After finding the line containing "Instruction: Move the" below, please output that line and each following one through the line containing "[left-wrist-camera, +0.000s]", exactly as written.

Start of Data shown

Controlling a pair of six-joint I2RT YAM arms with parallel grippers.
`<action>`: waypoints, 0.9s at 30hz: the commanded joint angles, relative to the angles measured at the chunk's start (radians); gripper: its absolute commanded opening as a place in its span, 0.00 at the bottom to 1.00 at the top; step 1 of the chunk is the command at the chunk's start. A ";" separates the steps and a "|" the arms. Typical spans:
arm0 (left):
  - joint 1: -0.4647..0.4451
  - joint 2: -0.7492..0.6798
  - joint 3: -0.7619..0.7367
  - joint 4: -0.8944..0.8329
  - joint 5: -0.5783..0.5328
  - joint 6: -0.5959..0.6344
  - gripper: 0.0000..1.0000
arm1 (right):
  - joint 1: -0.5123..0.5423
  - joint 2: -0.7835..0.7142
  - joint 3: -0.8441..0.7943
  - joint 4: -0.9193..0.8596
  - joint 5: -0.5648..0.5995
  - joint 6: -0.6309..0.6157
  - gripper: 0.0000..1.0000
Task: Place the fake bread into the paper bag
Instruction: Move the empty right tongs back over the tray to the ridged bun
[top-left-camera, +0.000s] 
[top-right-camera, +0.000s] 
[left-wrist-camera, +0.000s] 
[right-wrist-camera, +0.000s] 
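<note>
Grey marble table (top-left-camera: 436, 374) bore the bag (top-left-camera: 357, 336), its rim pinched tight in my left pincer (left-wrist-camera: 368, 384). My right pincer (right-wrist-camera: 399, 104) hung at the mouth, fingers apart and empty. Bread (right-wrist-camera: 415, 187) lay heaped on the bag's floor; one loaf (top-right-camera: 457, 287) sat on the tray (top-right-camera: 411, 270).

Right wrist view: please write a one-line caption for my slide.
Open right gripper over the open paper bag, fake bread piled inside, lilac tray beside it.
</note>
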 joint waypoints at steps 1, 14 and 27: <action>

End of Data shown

▶ **Exercise solution**:
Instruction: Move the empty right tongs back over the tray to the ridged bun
[top-left-camera, +0.000s] 
[top-right-camera, +0.000s] 
[left-wrist-camera, +0.000s] 

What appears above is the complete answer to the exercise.